Related ethnic groups
- other Indian Canadians and Bangladeshi Canadians

= Meitei Canadians =

Meitei community in Canada

The Meitei people (ꯃꯩꯇꯩ ꯃꯤꯌꯥꯝ), also referred to as Manipuris (ꯃꯅꯤꯄꯨꯔꯤ ꯀꯥꯡꯂꯨꯞ), form a small but distinct South Asian diaspora community in Canada. Originating primarily from the Northeast Indian state of Manipur and from regions of Bangladesh with Meitei populations, their migration to Canada has taken place in gradual phases over recent decades. Members of this community have settled in various parts of the country, significantly in Montreal of Quebec and Toronto of Ontario, contributing to Canada's demographic diversity while maintaining elements of their linguistic, cultural, and religious heritage. The Meitei diaspora in Canada includes both first-generation immigrants and Canadian-born individuals of Meitei descent.

== Migration ==

Most Meitei people in Canada come from Manipur and Bangladesh. Some students who come to Canada for their studies have said that some immigration consultants are asking for too much money while claiming to help them with studying or moving to Canada for work.

== Culture ==

=== Cinema ===

The 5th edition of the Ottawa Festival 2022 featured the Meitei-language film "Nine Hills One Valley"
(ꯅꯥꯏꯟ ꯍꯤꯜ꯭ꯁ ꯋꯥꯟ ꯚꯦꯂꯤ) in its competition section, along with 11 other films in Canada.

The Meitei-language film "Boong" (ꯕꯨꯡ) was shown at the International South Asian Film Festival Canada (iSAFF), the 2024 Toronto International Film Festival (TIFF).

=== Cuisines ===

Meitei people in Canada enjoy traditional Meitei dishes like eromba (ꯏꯔꯣꯝꯕ) and special Meitei fish curries.

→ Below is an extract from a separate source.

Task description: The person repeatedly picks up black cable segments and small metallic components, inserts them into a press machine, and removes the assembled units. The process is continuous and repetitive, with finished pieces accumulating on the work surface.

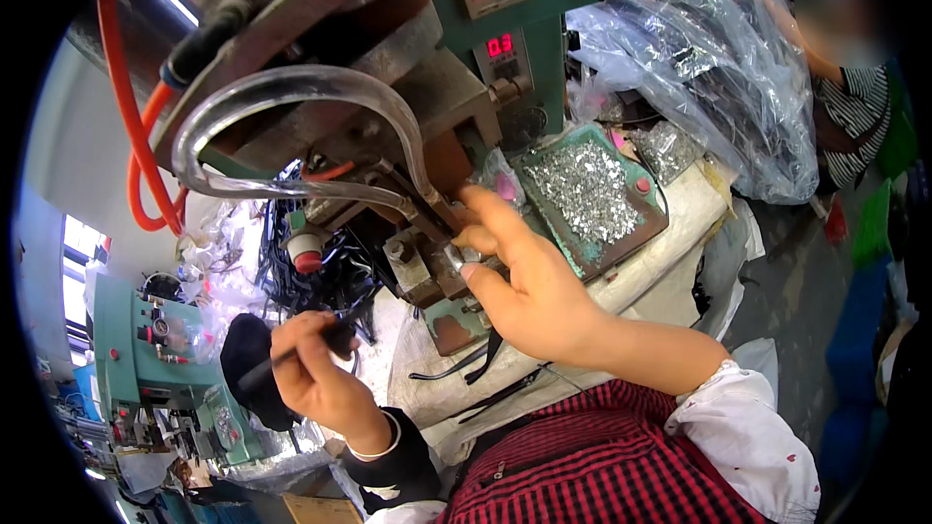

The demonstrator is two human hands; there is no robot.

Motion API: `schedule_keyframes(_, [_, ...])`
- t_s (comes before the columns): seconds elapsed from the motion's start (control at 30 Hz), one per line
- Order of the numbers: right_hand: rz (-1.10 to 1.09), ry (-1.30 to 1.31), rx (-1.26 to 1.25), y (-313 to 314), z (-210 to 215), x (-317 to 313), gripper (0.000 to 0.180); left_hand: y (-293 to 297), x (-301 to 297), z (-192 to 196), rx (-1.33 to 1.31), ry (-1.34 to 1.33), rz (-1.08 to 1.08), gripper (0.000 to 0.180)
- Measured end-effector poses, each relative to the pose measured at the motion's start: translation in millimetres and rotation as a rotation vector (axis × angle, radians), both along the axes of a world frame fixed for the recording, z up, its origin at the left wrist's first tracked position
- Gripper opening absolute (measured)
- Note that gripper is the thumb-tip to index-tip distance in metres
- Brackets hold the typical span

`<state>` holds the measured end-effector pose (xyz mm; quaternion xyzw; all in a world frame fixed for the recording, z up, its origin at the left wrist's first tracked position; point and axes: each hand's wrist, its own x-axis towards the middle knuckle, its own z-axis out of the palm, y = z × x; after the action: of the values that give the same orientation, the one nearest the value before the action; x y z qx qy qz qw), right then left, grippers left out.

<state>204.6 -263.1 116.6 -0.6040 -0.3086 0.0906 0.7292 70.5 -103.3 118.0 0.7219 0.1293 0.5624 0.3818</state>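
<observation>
My left hand point(325, 378) is closed around a slim black strip point(260, 375), blurred at its outer end, which looks like an eyeglass temple. At the tooling of a bench press point(447, 97), my right hand point(529, 291) has its thumb and fingers bent together. A small silver metal piece point(453, 257) shows between those fingertips; whether it is loose or part of the press is hard to tell. Close below the tooling lie black strips point(482, 361) on the pale cloth. Right of the press, a green tray point(655, 218) holds many small shiny metal pieces point(587, 192).
A clear bent tube point(291, 80) and orange hoses point(115, 68) hang by the press. Beside a red button point(308, 261) is a heap of black strips point(335, 281). Plastic sheeting point(699, 68) covers goods at back right, near another person point(854, 107). Another green machine point(146, 340) stands left.
</observation>
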Motion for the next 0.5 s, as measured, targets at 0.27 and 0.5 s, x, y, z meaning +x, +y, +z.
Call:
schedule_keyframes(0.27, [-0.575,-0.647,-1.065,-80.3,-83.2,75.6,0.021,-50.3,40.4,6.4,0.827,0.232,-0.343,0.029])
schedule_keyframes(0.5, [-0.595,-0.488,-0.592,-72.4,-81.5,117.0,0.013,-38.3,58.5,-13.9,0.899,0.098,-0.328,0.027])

These are notably seen during festive occasions like that of the Ningol Chakouba celebrations in the city of Montreal.

=== Dance and music ===

Meitei people in Canada take part in cultural performances like Pung Cholom (ꯄꯨꯡ ꯆꯣꯂꯣꯝ) dance (with notable artist Shanti Pebam), popular Manipuri songs, Western instrumental music, piano, and Thabal dance.
Meitei women in Canada also occasionally perform Leima Jagoi (ꯂꯩꯃ ꯖꯒꯣꯏ), a traditional Manipuri dance.
A notable highlight is the Thabal Chongba (ꯊꯥꯕꯜ ꯆꯣꯡꯕ) performance, often held on the grass lawn, bringing a festive and traditional vibe to the celebration.

=== Festivals ===

==== Ningol Chakouba ====
The Meitei people in Ontario, Canada, observes Ningol Chakkouba (ꯅꯤꯉꯣꯜ ꯆꯥꯛꯀꯧꯕ), one of the largest events for their community in Canada. This annual celebration is marked by participation from diverse families across the country. The event includes traditional cuisine, cultural performances, fun activities such as Tambola (Housie) and Karaoke, as well as the display of traditional attire. It serves as a significant cultural gathering for the Meitei people in Canada.

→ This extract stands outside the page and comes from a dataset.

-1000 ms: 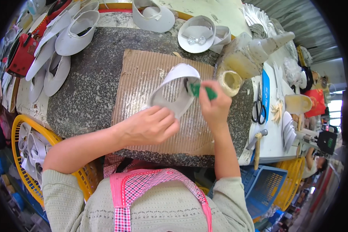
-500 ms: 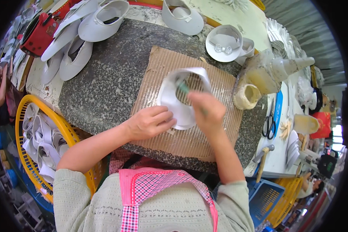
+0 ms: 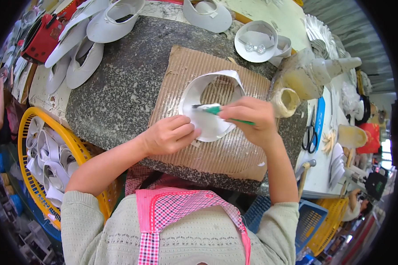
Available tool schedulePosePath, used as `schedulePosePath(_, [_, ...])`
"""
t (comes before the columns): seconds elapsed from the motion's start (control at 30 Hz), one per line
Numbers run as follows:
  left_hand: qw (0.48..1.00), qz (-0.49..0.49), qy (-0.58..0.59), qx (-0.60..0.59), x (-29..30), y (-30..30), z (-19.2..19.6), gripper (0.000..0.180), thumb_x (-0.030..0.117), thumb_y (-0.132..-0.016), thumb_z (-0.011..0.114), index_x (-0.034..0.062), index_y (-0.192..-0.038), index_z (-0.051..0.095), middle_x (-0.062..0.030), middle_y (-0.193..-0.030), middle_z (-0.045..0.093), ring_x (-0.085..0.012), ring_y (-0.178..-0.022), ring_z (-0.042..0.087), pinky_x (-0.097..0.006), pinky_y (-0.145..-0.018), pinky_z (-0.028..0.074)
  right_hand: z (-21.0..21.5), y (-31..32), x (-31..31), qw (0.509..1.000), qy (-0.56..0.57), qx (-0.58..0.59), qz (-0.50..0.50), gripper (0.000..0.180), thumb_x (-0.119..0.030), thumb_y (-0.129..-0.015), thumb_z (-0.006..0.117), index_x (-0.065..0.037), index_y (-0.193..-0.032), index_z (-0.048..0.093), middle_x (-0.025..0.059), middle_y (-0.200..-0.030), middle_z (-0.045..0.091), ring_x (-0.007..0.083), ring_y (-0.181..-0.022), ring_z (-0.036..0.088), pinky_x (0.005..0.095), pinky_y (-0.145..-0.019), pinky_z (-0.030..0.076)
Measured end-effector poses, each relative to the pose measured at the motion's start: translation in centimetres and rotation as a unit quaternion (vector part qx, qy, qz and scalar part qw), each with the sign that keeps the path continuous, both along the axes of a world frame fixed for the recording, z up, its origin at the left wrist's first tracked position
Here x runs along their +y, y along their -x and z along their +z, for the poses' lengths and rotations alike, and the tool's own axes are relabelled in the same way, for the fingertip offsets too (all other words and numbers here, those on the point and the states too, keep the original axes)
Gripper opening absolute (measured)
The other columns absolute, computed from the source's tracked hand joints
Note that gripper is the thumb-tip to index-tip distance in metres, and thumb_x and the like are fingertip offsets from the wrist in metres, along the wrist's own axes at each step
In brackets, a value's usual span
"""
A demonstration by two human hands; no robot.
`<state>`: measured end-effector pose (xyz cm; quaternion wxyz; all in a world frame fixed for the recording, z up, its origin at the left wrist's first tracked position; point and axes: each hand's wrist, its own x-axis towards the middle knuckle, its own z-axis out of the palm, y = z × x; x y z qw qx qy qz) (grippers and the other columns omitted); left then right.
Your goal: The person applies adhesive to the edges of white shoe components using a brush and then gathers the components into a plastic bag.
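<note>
A white shoe upper (image 3: 206, 122), shaped as a loop with an oval opening, lies on a glue-stained corrugated cardboard sheet (image 3: 216, 157). My left hand (image 3: 172, 134) is closed at its near left edge, fingers pinched on the rim. In my right hand (image 3: 254, 115) is a green-handled brush (image 3: 213, 109); its dark bristles point left and rest at or just over the upper's white inner surface. Right of the cardboard stands a translucent, crusted glue bottle (image 3: 303, 75) with a nozzle. Beside it is a round, glue-coated opening (image 3: 288, 100).
Several white uppers (image 3: 115, 22) rest at the back left; one with a sparkly bow (image 3: 255, 46) is at the back right. A yellow basket (image 3: 70, 137) of uppers stands at the left. Scissors (image 3: 311, 138) and a hammer (image 3: 304, 174) lie right of the stone slab (image 3: 115, 88).
My right hand has moved right and slightly down, and the brush tip has swung from the opening to the upper's left side. My left hand still pinches the rim.
</note>
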<state>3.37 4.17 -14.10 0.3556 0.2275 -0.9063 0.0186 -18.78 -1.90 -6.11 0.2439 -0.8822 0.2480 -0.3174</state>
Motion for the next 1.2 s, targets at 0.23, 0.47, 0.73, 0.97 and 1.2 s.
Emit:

The Ningol Chakouba festival in Montreal, Canada, is celebrated with the intention of reinforcing the bonds of love, care, and encouragement between brothers (Pibas) and sisters (Ningols). The event offers an opportunity for Meitei individuals in Montreal to meet and reconnect, promoting a sense of community. The festival was held at an Indian restaurant near Plamondon metro station, serving as a gathering for Meitei people in the city.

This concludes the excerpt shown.